EPC Article 52, relating to what constitutes a patentable invention, states that mathematical methods and programs for computers are not inventions to the extent that the claims relate to this subject matter “as such.” Much case law has been and continues to be the focus of what those two words, “as such”, mean but it is established in our case law that if the invention is “technical”, then it does not fall within the exclusion. Therefore, the conclusion is that only “technical” subject matter is patentable. However, this effectively moves the discussion from how the words “as such” are to be understood to what does/does not constitute a “technical” invention.
At the EPO, a computer-implemented invention (“CII” invention) is one which involves the use of a computer, computer network or other programmable apparatus, where one or more features are realised wholly or partly by means of a computer program.
Artificial Intelligence (“AI”)/Machine Learning is always computer implemented, and the EPO considers AI to be a mathematical method.
The most recent March 2021 edition of the Guidelines for Examination in the EPO specifically addressed these kinds of inventions and the EPO’s practice for AI and machine-learning:
“Artificial intelligence and machine learning are based on computational models and algorithms for classification, clustering, regression and dimensionality reduction, such as neural networks, genetic algorithms, support vector machines, k-means, kernel regression and discriminant analysis. Such computational models and algorithms are per se of an abstract mathematical nature, irrespective of whether they can be “trained” based on training data. Hence, the guidance provided in G‑II, 3.3 generally applies also to such computational models and algorithms” (Guidelines for Examination in the EPO, Chapter G-II, 3.3.1).
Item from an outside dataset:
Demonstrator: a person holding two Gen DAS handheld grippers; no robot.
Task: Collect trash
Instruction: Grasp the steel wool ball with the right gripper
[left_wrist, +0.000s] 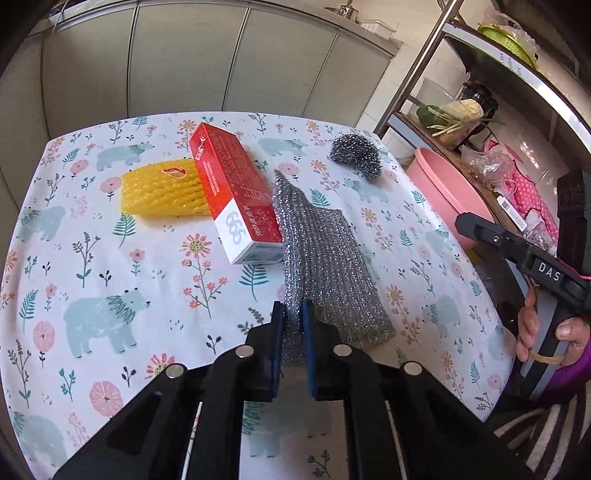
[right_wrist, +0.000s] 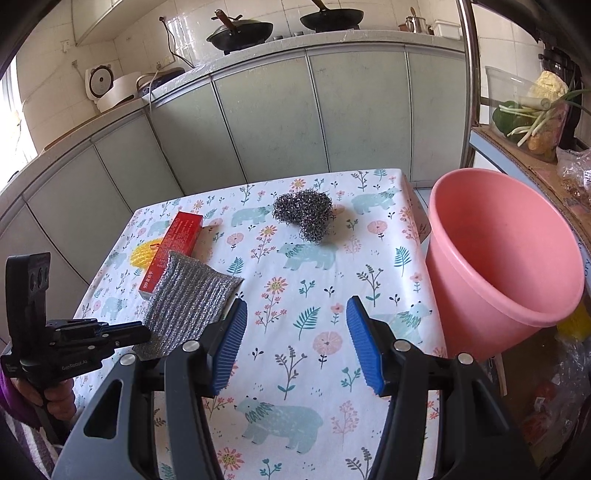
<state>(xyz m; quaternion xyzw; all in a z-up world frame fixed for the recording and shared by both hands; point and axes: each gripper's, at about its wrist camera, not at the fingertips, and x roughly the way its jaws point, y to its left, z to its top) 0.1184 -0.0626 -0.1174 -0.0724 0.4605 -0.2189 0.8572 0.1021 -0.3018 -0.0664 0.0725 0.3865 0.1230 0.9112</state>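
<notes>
L wrist: pinched silver scourer (left_wrist: 317, 258); R wrist only: pink bucket's (right_wrist: 506, 258) inside.

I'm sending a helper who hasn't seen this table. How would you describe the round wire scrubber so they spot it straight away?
Start at the table with the flowers-and-bears cloth, then look to its far end, towards the pink bucket beside it. The round wire scrubber lies there alone, a dark tangled ball of wire. The flat silver scouring pad, red box and yellow foam net are all not round.
</notes>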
Although CII subject matter can be patented, the case law about what exactly is technical (and therefore patentable) is complex. However, the EPO has clarified that an invention can be technical in two different ways (dimensions):
Dimension 1: a feature is particularly adapted for a specific technical implementation (in the sense that the design of the feature is motivated by technical considerations of the internal functioning of a computer). For example, a claim may improve the inner workings of the AI algorithms themselves, e.g. in hardware of software hierarchy. For this dimension, an AI algorithm needs to be adapted for a specific implementation in a computer and therefore needs to be motivated by considerations of the internal functioning of a computer.
Dimension 2: a feature has a technical application to a field that the EPO deems technical (the feature thereby gains “technical” status by virtue of its application in a technical field – e.g. applied AI to finding a new chemical composition or to image processing). For this dimension, an AI algorithm needs to be adapted for a particular technical application, for example to solve a particular technical problem in a technical field.
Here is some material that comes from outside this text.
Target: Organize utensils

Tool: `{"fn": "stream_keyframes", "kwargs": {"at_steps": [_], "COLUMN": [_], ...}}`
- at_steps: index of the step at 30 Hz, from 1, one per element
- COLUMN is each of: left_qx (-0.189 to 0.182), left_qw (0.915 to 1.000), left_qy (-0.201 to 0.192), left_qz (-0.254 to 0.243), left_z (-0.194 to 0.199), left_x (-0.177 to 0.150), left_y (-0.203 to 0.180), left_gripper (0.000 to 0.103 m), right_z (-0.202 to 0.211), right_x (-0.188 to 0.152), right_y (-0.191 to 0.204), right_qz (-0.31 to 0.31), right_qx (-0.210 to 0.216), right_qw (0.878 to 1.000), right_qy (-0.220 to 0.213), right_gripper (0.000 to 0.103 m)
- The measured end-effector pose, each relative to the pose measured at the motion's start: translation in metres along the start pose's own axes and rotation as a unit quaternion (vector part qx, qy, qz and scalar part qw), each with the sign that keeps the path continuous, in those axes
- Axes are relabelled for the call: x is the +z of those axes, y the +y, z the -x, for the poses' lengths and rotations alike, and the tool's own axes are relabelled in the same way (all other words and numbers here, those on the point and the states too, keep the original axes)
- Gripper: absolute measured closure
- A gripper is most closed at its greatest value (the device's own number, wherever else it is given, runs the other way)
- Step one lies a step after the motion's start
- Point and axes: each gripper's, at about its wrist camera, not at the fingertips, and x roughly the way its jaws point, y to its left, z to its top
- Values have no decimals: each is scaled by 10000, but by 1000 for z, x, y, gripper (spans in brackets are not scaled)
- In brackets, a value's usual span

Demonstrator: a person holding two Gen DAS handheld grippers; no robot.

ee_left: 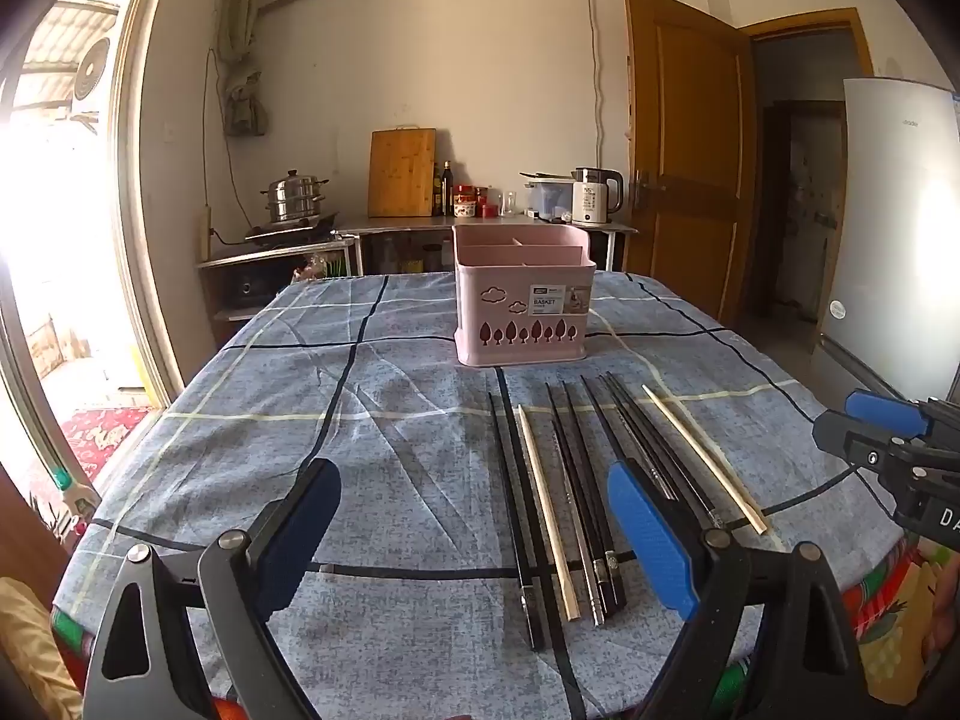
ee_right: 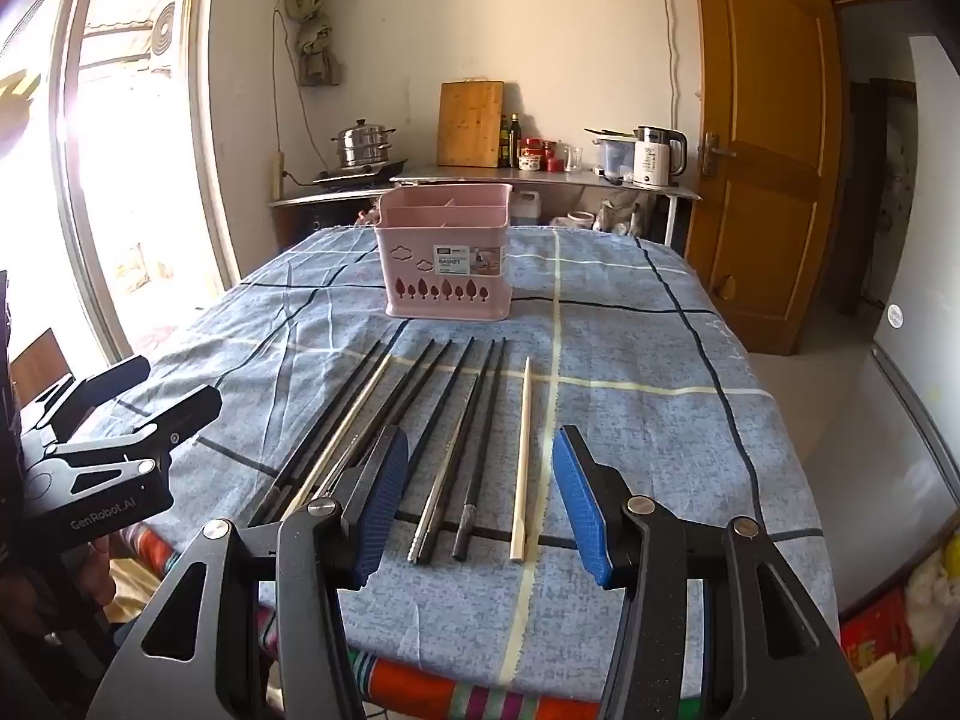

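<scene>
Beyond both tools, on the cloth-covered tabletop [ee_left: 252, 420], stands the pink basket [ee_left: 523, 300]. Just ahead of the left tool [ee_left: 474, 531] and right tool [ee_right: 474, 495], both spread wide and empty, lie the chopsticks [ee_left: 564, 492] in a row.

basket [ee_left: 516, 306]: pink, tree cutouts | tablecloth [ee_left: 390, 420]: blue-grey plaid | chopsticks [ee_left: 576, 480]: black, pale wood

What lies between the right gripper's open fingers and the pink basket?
In the right wrist view, chopsticks lie on the tablecloth between right gripper and pink basket.
</scene>
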Motion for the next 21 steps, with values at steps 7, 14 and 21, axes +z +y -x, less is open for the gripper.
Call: {"fn": "stream_keyframes", "kwargs": {"at_steps": [7, 14, 21], "left_qx": [-25, -23, -35], "left_qw": [10000, 10000, 9999], "left_qy": [-10, -69, -88], "left_qz": [1, -68, -104], "left_z": [-1, 5, 7], "left_x": [3, 4, 5], "left_y": [11, -2, -5], "left_gripper": [12, 12, 12], "right_z": [0, -1, 1], "right_x": [0, -1, 1], "right_y": [-1, 0, -2], "right_qz": [-32, -30, -9], "right_qx": [22, 8, 37], "right_qw": [10000, 10000, 10000], "right_qy": [-20, -29, -6], "right_gripper": [52, 52, 52]}}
Thus, either the invention must fundamentally make a computer better, or it is applied to a specific field of technology considered technical. In the latter case, there is a large body of complex case law as to what is, and what is not, a technical area.
How to push a draft AI application in the right direction for grant
Only features which are both inventive and viewed by the EPO as having a technical contribution can confer an inventive step before the EPO. This makes drafting an application which is suitable for the EPO in this area a question of distinguishing over the prior art in a way which is deemed technical.So we need the right kind of technical detail in the application at the start to help us. It is of course necessary to include a description of all the standard software and hardware that is used in the invention. However, emphasis should be placed on a full disclosure of the parts of the software and/or hardware that distinguish over the prior art. For AI in particular, if the invention is in the training/learning phase for example, you need to provide as much detail as you can “squeeze out” of the inventors to explain everything that is new in that phase. Also, for inventive step at the EPO, it is very useful to add advantages of the invention details into the specification at the drafting stage, because inventive step arguments can be based on these advantages.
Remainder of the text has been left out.